ENIAC was conceived in the thick of World War II, as a tool to help artillerymen calculate the trajectories of shells. Though construction began a year before D-Day, the computer wasn’t activated until November 1945, by which time the U.S. Army’s guns had fallen silent. But the military still found plenty of use for ENIAC as the Cold War began—the machine’s 17,468 vacuum tubes were put to work by the developers of the first hydrogen bomb, who needed a way to test the feasibility of their early designs. The scientists at Los Alamos later declared that they could never have achieved success without ENIAC’s awesome computing might: the machine could execute 5,000 instructions per second, a capability that made it a thousand times faster than the electromechanical calculators of the day. (An iPhone 6, by contrast, can zip through 25 billion instructions per second.)
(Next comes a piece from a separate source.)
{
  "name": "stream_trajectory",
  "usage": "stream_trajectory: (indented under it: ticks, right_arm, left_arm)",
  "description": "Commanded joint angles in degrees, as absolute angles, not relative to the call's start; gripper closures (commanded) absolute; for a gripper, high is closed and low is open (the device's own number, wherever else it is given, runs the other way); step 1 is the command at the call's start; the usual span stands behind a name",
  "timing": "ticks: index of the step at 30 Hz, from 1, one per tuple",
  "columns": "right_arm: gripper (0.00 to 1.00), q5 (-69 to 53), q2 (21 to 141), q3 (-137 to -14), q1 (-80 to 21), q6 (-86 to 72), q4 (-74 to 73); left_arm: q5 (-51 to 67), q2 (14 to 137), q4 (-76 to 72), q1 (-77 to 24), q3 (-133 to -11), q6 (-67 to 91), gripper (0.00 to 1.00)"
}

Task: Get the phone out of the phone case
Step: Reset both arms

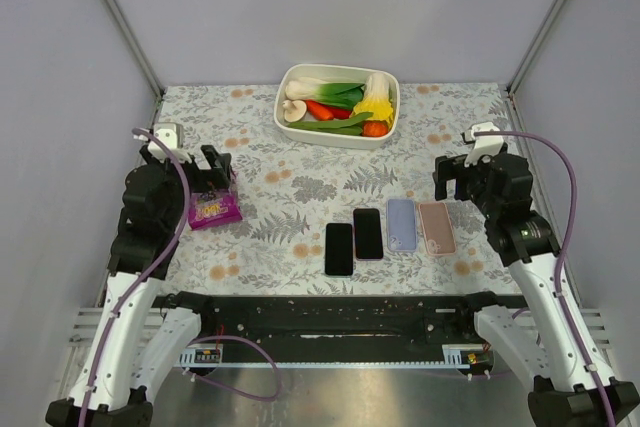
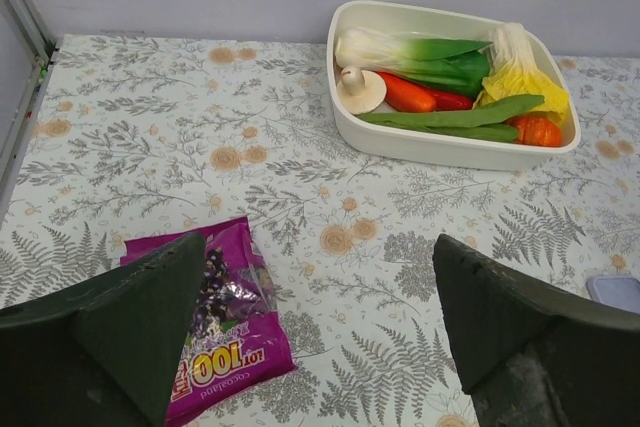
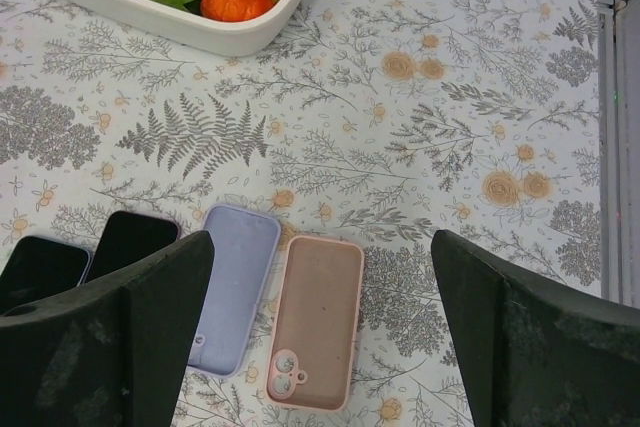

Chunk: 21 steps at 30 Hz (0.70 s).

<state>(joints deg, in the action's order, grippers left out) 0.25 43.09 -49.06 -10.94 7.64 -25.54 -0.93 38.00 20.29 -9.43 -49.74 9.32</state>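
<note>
Two dark phones lie screen up at the table's front centre, one [image 1: 339, 248] on the left and one [image 1: 368, 233] with a thin pinkish rim beside it. To their right lie an empty lavender case [image 1: 402, 224] and an empty pink case [image 1: 436, 227], insides up. In the right wrist view the pink case [image 3: 315, 322], the lavender case [image 3: 235, 287] and both phones [image 3: 130, 239] [image 3: 40, 265] show below my open right gripper [image 3: 320, 247]. My right gripper [image 1: 455, 185] hovers just behind the pink case. My left gripper [image 1: 213, 179] is open and empty over a purple snack bag [image 1: 213, 210].
A white tub [image 1: 337, 134] of toy vegetables stands at the back centre; it also shows in the left wrist view [image 2: 450, 147]. The purple snack bag [image 2: 215, 332] lies under the left finger. Grey walls and metal posts close in both sides.
</note>
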Motion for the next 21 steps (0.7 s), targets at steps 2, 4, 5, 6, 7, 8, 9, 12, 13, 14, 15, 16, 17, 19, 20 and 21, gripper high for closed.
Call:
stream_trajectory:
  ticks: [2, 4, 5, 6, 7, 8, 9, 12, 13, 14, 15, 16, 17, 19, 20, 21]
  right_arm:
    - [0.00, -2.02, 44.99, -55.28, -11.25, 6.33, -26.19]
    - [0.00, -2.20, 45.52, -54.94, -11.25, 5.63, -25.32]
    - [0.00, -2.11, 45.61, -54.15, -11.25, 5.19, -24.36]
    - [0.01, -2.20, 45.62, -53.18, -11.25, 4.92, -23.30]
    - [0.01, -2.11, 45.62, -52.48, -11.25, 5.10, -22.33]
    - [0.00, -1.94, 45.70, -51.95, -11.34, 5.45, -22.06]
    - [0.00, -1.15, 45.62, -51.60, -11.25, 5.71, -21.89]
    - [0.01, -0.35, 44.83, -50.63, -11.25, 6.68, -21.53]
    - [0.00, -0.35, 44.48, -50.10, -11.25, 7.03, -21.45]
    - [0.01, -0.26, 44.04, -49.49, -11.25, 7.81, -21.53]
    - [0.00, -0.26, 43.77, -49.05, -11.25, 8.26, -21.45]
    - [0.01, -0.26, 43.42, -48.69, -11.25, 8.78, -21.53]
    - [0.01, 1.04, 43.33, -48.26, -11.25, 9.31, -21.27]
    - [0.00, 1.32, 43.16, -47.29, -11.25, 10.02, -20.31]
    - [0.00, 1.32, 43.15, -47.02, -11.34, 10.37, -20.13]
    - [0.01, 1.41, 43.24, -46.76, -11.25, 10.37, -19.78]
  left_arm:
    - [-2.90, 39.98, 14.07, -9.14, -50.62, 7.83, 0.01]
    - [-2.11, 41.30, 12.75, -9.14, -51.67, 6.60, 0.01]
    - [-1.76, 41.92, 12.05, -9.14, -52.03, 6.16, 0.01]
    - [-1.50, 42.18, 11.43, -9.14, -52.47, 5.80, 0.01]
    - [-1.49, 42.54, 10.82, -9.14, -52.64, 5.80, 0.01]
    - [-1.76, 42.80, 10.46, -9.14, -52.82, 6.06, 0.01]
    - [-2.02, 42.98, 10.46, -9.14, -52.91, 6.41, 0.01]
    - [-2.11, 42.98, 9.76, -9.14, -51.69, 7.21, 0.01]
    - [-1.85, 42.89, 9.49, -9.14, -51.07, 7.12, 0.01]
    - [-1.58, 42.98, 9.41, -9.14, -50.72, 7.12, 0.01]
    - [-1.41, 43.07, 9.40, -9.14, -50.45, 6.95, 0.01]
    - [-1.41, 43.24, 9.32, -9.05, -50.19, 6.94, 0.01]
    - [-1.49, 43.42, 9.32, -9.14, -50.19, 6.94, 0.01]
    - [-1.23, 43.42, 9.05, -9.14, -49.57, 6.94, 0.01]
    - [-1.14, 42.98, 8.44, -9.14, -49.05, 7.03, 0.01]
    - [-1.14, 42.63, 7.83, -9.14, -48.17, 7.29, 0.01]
When the Army declared ENIAC obsolete in 1955, however, the historic invention was treated with scant respect: its 40 panels, each of which weighed an average of 858 pounds, were divvied up and strewn about with little care. Some of the hardware landed in the hands of folks who appreciated its significance—the engineer Arthur Burks, for example, donated his panel to the University of Michigan, and the Smithsonian managed to snag a couple of panels for its collection, too. But as Libby Craft, Perot’s director of special projects, found out to her chagrin, much of ENIAC vanished into disorganized warehouses, a bit like the Ark of the Covenant at the end of Raiders of the Lost Ark.”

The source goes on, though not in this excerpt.